Mit Betroffenheit haben das Sächsische Tourismusministerium und die Tourismus Marketing Gesellschaft Sachsen auf die Absage der Internationale Tourismus Börse (ITB) Berlin im März 2022 reagiert. Das sei für Sachsens Tourismusbranche eine sehr bittere Nachricht, hieß es in einer gemeinsamen Mitteilung am Donnerstag. Sachsen sollte auf der vom 9. bis 13. März 2022 geplanten Messe offizielles ITB-Partnerland sein. Die Messe Berlin hatte die Absage der Präsenzveranstaltung mit der Entwicklung der Corona-Pandemie begründet.
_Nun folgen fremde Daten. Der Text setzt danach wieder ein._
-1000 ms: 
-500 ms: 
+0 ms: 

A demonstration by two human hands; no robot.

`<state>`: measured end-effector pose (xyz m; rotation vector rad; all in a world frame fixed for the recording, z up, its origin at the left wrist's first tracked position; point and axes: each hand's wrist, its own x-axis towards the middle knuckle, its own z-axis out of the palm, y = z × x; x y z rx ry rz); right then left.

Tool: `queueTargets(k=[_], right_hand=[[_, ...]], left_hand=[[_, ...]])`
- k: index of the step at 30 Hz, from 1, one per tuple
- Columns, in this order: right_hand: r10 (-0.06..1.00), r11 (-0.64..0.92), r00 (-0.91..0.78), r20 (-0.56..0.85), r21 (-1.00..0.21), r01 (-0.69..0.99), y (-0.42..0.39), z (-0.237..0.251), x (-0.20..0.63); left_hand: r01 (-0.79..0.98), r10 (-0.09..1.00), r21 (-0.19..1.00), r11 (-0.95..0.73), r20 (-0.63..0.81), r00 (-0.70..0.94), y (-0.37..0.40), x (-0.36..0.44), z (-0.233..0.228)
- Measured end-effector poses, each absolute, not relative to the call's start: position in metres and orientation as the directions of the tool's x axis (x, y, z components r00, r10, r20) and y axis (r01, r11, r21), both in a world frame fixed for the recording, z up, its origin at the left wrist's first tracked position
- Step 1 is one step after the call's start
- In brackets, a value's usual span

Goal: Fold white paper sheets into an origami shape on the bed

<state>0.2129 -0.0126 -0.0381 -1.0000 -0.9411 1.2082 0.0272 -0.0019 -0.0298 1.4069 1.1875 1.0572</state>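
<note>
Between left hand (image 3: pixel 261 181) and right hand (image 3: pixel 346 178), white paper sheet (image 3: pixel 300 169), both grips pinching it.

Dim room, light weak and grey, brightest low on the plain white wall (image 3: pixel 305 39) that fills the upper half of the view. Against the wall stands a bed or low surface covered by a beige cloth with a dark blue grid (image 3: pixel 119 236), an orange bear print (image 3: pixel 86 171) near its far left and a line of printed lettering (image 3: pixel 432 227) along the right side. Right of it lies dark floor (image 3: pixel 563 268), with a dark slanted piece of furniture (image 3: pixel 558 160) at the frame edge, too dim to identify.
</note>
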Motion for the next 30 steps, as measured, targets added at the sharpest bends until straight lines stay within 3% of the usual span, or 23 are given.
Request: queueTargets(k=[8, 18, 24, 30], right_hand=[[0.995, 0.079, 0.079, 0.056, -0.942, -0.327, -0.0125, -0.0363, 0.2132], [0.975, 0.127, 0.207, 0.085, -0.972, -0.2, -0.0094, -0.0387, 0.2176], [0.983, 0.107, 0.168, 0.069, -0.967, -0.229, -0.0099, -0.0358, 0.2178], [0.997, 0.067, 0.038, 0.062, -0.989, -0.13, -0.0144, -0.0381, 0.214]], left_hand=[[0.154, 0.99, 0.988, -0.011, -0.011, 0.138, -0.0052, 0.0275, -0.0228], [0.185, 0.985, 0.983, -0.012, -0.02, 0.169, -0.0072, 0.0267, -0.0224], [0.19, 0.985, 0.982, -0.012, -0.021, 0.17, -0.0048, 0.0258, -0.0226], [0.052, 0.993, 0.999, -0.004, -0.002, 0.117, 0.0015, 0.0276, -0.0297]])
Die ITB Berlin 2022 sollte laut Ministerium demnach der Höhepunkt der zweijährigen Partnerschaft des Freistaates mit der ITB werden. «Diese Partnerschaft war für Sachsen ein weiterer wichtiger Baustein, vor allem für den internationalen Neustart des Tourismus», sagt Tourismusministerin Barbara Klepsch (CDU) laut der Mitteilung. Sie äußerte aber auch Verständnis für die Absage.

Angemeldet waren den Angaben zufolge 30 touristische Aussteller, die gemeinsam mit und unter der Regie der Tourismus Marketing Gesellschaft Sachsen die Reisedestination Sachsen weltweiten Branchenvertretern und nationalem Publikum vor Augen führen wollten.

Die ITB ist mit mehr als 10 000 Ausstellern aus mehr als 180 Ländern und mit über 150 000 Besuchern die weltgrößte Tourismusmesse. Sie war schon 2020 abgesagt worden und hatte 2021 ausschließlich digital stattgefunden.